WHAT TO WORK ON: Would you set down the data below exactly as shown?

DATA EXTRACT:
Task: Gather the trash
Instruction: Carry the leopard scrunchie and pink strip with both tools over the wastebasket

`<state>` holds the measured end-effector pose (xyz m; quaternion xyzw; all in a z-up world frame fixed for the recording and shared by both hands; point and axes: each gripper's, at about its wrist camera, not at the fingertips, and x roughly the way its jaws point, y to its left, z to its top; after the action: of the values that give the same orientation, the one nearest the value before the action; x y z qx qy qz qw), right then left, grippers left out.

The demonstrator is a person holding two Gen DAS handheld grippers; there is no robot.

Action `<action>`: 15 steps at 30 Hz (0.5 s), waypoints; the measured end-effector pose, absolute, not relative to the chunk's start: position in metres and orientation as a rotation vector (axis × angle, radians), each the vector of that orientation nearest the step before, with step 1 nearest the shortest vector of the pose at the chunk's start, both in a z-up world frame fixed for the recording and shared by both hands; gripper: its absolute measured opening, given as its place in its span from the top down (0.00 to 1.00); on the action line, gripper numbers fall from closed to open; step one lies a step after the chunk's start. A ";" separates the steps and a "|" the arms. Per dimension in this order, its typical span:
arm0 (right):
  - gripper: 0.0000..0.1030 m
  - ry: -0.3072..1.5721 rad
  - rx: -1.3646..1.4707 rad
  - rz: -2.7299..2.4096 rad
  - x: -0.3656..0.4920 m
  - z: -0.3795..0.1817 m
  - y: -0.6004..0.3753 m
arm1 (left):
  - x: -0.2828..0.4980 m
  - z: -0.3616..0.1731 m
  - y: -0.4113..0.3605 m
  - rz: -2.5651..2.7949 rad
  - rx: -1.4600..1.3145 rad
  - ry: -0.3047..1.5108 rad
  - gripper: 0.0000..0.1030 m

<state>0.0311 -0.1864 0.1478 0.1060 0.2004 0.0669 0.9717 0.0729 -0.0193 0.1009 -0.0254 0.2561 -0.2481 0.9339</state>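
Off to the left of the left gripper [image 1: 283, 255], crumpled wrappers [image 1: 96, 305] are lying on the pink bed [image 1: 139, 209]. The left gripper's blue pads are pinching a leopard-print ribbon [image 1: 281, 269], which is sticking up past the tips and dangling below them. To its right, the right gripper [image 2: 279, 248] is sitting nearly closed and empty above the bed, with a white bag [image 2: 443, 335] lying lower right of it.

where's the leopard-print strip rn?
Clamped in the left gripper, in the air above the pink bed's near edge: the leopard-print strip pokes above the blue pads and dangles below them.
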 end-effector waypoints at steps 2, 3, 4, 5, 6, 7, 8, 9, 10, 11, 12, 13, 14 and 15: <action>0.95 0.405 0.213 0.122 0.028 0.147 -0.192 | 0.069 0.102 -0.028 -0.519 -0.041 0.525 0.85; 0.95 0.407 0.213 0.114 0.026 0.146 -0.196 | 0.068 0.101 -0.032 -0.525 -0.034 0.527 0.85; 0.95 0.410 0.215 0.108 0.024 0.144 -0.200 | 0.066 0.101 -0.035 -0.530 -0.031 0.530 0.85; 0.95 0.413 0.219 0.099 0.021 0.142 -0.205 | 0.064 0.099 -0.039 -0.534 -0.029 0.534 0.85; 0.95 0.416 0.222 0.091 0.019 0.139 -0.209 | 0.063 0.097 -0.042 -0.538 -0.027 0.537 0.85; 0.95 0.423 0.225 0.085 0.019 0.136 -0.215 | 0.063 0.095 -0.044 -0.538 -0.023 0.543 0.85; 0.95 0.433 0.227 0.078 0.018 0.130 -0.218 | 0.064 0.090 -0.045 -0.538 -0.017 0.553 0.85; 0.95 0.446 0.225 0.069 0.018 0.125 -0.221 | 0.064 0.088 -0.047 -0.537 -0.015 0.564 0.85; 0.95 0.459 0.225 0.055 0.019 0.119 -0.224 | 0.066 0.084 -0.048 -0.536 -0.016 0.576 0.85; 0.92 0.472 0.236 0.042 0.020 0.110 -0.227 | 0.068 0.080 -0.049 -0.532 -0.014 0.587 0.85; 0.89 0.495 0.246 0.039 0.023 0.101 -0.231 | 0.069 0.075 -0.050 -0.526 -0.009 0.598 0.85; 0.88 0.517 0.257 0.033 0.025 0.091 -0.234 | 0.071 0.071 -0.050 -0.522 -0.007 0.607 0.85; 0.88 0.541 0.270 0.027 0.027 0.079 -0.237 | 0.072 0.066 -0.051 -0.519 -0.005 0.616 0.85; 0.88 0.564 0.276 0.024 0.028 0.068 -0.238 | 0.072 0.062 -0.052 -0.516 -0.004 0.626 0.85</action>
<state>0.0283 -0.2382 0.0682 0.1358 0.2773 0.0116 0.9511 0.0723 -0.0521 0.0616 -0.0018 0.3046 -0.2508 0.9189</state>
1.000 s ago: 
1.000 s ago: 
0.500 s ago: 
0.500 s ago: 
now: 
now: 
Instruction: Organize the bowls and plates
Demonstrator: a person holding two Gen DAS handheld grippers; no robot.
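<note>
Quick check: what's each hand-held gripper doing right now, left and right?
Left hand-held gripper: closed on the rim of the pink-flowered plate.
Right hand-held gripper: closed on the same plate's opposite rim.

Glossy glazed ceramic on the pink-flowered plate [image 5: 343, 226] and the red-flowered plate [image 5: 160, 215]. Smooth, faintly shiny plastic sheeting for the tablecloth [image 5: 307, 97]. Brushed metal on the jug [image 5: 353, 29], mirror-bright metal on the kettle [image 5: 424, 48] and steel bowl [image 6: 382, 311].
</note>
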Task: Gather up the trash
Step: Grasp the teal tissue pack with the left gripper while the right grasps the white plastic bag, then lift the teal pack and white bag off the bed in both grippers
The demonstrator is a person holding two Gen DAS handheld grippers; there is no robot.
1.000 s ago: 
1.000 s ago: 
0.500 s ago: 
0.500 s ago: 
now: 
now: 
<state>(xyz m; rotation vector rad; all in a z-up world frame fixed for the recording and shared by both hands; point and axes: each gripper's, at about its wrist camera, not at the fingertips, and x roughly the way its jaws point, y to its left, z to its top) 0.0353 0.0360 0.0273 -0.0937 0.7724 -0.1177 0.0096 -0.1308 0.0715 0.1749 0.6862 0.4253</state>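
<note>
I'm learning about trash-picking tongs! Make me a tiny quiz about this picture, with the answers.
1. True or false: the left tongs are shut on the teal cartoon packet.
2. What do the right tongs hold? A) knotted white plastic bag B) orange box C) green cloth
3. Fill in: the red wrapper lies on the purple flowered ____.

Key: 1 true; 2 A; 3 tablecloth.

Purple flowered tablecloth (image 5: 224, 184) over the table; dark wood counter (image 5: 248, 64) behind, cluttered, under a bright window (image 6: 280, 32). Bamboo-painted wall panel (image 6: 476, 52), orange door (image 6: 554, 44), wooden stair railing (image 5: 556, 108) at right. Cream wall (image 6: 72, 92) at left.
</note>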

OUTPUT OF THE TASK:
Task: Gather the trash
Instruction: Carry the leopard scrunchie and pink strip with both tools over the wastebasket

`<state>` holds the measured end-effector pose (xyz m; quaternion xyzw; all in a z-up world frame fixed for the recording and shared by both hands; point and axes: each gripper's, at about its wrist camera, not at the fingertips, and x roughly the way its jaws point, y to its left, z to its top; after the action: of the values that give the same orientation, the one nearest the value before the action; x y z qx qy qz qw), right then left, grippers left out.

The demonstrator is a person holding two Gen DAS handheld grippers; there is no robot.

Action `<action>`: 15 steps at 30 Hz (0.5 s), waypoints; the measured end-effector pose, absolute, not relative to the chunk's start: position in metres and orientation as a rotation vector (axis × angle, radians), each the vector of that orientation nearest the step before, with step 1 nearest the shortest vector of the pose at the chunk's start, both in a z-up world frame fixed for the recording and shared by both hands; gripper: its absolute measured opening, given as its place in its span from the top down (0.00 to 1.00); on the action line, gripper numbers fall from closed to open; step one lies a step after the chunk's start. A ";" separates the steps and a "|" the arms. Per dimension in this order, its typical span:
arm0 (right):
  - gripper: 0.0000..0.1030 m
  - ry: -0.3072..1.5721 rad
  - rx: -1.3646..1.4707 rad
  - rz: -2.7299..2.4096 rad
  - x: -0.3656..0.4920 m
  - z: -0.3795..0.1817 m
  - y: -0.6004..0.3753 m
arm1 (left):
  - x: -0.2828..0.4980 m
  - z: -0.3616..0.1731 m
  - y: -0.4113..0.3605 m
  - rz: -2.5651..2.7949 rad
  - rx: -1.4600..1.3145 rad
  - ry: -0.3047..1.5108 rad
  - gripper: 0.0000..0.1030 m

<state>0.0311 -0.1864 0.1478 0.1060 0.2004 0.0669 0.9717 0.0729 -0.0193 0.1009 -0.0254 0.2561 -0.2481 0.9339</state>
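Off to the left of the left gripper [image 1: 283, 255], crumpled wrappers [image 1: 96, 305] are lying on the pink bed [image 1: 139, 209]. The left gripper's blue pads are pinching a leopard-print ribbon [image 1: 281, 269], which is sticking up past the tips and dangling below them. To its right, the right gripper [image 2: 279, 248] is sitting nearly closed and empty above the bed, with a white bag [image 2: 443, 335] lying lower right of it.

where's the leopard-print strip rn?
Clamped in the left gripper, in the air above the pink bed's near edge: the leopard-print strip pokes above the blue pads and dangles below them.
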 end-effector waypoints at steps 2, 3, 4, 5, 6, 7, 8, 9, 10, 11, 12, 13, 14 and 15: <action>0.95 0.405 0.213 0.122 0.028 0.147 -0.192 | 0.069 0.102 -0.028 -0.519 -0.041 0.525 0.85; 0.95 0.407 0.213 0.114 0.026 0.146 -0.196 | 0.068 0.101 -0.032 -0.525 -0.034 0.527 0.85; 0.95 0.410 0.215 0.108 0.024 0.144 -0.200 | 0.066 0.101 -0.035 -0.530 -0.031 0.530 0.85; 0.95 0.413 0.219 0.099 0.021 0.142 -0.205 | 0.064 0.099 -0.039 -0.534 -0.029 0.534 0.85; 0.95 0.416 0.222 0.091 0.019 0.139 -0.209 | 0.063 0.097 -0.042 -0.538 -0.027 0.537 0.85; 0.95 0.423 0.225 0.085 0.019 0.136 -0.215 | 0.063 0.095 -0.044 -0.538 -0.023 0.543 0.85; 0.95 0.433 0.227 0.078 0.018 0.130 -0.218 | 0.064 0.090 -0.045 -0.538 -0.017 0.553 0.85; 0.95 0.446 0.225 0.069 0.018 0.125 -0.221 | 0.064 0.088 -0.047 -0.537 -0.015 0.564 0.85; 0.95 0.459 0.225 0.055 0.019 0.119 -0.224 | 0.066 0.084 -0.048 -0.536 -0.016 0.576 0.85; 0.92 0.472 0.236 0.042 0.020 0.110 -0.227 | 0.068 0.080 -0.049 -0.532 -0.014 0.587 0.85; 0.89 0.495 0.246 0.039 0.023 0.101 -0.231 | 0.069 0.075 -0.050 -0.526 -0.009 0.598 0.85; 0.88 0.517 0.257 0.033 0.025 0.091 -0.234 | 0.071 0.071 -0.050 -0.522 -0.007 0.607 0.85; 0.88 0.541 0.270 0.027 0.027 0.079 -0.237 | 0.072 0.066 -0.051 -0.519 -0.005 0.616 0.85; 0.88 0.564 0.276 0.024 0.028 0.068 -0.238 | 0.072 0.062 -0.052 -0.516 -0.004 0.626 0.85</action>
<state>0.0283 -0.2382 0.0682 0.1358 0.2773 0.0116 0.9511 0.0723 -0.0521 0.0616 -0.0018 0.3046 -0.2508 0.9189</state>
1.000 s ago: 
1.000 s ago: 
0.500 s ago: 
0.500 s ago: 
now: 
now: 
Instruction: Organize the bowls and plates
Demonstrator: a person holding two Gen DAS handheld grippers; no robot.
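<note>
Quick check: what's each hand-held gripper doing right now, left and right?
Left hand-held gripper: closed on the rim of the pink-flowered plate.
Right hand-held gripper: closed on the same plate's opposite rim.

Glossy glazed ceramic on the pink-flowered plate [image 5: 343, 226] and the red-flowered plate [image 5: 160, 215]. Smooth, faintly shiny plastic sheeting for the tablecloth [image 5: 307, 97]. Brushed metal on the jug [image 5: 353, 29], mirror-bright metal on the kettle [image 5: 424, 48] and steel bowl [image 6: 382, 311].
</note>
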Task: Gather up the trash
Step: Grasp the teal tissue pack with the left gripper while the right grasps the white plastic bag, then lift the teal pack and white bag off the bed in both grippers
The demonstrator is a person holding two Gen DAS handheld grippers; there is no robot.
1.000 s ago: 
1.000 s ago: 
0.500 s ago: 
0.500 s ago: 
now: 
now: 
<state>(xyz m; rotation vector rad; all in a z-up world frame fixed for the recording and shared by both hands; point and axes: each gripper's, at about its wrist camera, not at the fingertips, and x roughly the way its jaws point, y to its left, z to its top) 0.0353 0.0360 0.0273 -0.0937 0.7724 -0.1177 0.0096 -0.1308 0.0715 0.1749 0.6862 0.4253</state>
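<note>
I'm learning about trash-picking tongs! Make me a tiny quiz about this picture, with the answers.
1. True or false: the left tongs are shut on the teal cartoon packet.
2. What do the right tongs hold? A) knotted white plastic bag B) orange box C) green cloth
3. Fill in: the red wrapper lies on the purple flowered ____.

Key: 1 true; 2 A; 3 tablecloth.

Purple flowered tablecloth (image 5: 224, 184) over the table; dark wood counter (image 5: 248, 64) behind, cluttered, under a bright window (image 6: 280, 32). Bamboo-painted wall panel (image 6: 476, 52), orange door (image 6: 554, 44), wooden stair railing (image 5: 556, 108) at right. Cream wall (image 6: 72, 92) at left.
</note>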

With that, the exercise is complete.